Di pelelangan, GHP belum diterapkan dengan benar meskipun sarana dan prasaranannya telah dilengkapi. Itu kembali menunjukkan betapa sikap atau

attitude pelaku perikanan kita, termasuk pengelola pelelangan, belum tepat dalam

menangani ikan hasil tangkapannya.

Kedua contoh itu memperlihatkan berapa ketersediaan es saja tidak cukup untuk mempertahankan kesegaran ikan yang didaratkan. Ada faktor lain yang harus dicermati, yaitu kedisiplinan para pelaku dalam menerapkan GHP yang ternyata masih sangat kurang walaupun sejumlah Petunjuk Teknis atau Praturan Menteri terkait dengan itu sudah banyak diterbitkan dan disosialisasikan. Selain itu, pngakan aturan masih merupakan salah satu titik lemah. Itu menjadi tantangan bagi pemerintah atau para pemangku kepentingan untuk mengatasinya. Hasil investigasi tim Uni Eropa berdasarkan pada dua kali peninjauan lapangan (April 2004 dan September 2005) untuk mendukung kenyataan itu. Salah satu temuan mereka adalah tidak bagusnya praktem penanganan ikan selama di atas kapal, saat pelelangan, atau di unit pengolahan, serta kurangnya kendali aparat. Tidak heran jika kemudian Uni Eropa melalui CD (Council Directive) No. 236 tahun 2006

baru-baru ini memberlakukan Systematic Border Control terhadap produk

perikanan Indonesia. Salah satunya terhadap kandungan histamin sebagai indikator kesegaran ikan scombroid.

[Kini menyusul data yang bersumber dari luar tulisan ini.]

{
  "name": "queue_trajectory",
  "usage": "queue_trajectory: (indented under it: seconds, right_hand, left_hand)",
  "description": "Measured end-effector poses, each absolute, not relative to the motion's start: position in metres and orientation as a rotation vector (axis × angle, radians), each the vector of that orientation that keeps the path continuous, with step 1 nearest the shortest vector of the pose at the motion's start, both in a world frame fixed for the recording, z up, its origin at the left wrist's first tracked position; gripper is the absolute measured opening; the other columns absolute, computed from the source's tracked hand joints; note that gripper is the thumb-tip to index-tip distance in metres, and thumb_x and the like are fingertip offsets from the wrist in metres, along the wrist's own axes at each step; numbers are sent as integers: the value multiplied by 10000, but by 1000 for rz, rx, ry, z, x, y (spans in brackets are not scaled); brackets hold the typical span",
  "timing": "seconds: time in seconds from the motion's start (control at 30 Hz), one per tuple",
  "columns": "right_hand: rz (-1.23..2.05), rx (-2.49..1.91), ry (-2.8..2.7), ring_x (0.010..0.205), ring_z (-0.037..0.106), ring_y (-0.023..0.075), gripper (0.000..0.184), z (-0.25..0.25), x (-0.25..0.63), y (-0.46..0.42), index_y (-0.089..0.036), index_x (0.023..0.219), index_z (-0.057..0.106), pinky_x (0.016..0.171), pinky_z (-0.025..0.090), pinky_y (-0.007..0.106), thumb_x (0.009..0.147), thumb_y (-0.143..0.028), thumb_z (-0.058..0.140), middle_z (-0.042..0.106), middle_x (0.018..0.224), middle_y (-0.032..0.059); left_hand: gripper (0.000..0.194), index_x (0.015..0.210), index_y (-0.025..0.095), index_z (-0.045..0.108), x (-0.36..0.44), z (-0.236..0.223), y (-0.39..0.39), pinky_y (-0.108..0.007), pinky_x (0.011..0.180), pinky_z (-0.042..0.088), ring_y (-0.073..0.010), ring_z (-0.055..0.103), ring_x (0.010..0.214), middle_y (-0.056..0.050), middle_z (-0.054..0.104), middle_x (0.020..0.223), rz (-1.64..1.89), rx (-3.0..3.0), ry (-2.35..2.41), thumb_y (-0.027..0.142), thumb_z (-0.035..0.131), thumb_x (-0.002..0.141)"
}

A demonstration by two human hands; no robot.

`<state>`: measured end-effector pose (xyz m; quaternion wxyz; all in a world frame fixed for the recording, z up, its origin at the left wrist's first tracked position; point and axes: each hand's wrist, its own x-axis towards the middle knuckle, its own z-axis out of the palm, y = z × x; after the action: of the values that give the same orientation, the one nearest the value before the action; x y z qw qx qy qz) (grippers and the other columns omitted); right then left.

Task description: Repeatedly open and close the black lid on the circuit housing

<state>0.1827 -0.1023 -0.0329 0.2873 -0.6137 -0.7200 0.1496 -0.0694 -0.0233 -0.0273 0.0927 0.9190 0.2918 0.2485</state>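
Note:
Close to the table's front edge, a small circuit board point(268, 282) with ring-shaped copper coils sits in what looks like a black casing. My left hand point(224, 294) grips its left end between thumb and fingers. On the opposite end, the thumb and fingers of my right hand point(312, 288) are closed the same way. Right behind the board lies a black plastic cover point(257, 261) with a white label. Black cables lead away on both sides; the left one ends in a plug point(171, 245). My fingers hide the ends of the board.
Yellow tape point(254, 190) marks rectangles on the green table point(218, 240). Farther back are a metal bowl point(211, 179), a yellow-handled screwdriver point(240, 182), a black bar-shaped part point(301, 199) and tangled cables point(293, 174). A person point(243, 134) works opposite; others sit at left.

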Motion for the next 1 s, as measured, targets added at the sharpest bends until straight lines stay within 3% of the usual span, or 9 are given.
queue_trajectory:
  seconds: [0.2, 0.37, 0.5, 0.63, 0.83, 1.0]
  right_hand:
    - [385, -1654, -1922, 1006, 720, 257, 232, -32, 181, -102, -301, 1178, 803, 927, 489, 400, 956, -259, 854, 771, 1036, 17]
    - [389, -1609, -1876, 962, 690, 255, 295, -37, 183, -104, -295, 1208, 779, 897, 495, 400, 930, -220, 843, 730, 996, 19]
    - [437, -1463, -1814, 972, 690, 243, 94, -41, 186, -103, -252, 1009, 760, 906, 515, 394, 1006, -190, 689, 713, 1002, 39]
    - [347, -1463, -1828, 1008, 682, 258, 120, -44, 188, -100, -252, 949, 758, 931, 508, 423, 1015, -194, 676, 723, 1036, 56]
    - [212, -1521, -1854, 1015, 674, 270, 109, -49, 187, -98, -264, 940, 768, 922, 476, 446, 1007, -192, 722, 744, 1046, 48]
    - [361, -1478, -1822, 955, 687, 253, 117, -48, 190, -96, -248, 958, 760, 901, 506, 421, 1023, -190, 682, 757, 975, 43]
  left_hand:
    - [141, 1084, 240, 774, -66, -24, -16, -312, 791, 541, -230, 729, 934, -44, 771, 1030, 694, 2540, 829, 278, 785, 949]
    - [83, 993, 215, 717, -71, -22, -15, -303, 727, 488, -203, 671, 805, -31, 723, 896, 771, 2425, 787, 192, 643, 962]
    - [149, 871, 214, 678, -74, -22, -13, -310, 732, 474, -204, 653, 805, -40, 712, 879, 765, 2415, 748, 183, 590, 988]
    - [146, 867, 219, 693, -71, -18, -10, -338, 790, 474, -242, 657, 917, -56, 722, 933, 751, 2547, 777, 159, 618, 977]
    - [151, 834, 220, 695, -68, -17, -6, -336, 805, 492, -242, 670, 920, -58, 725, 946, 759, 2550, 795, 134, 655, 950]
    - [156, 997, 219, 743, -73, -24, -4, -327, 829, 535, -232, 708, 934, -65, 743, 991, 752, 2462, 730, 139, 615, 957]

Melihat kenyataan di lapangan dan pemberlakuan Systematic Border

Control, harus segera diambil langkah untuk memperbaiki penerapan sistem rantai

dingin di lapangan. Langkah yang harus diambil merupakan komitmen bersama dan serentak (cencerted efforts) antara pemerintah dan pelaku usaha, termasuk

kelompok nelayan dan asosiasi. Oleh karena tingginya investasi yang dibutuhkan untuk penerapan sistem rantai dingin, pemerintah dan dunia usaha harus bahu- membahu mengadakannya. Aturan yang telah dibuat harus segera dikuatkan penerapannya di lapangan. Selain itu, fasilitas dari pemerintah seperti pelatihan, sosialisasi petunjuk teknis, dan sejenisnya harus sesering mungkin dilaksanakan. Penyediaan es murah merupakan salah satu alternatif yang dapat diambil pemerintah untuk merangsang penggunaan es lebih baik lagi.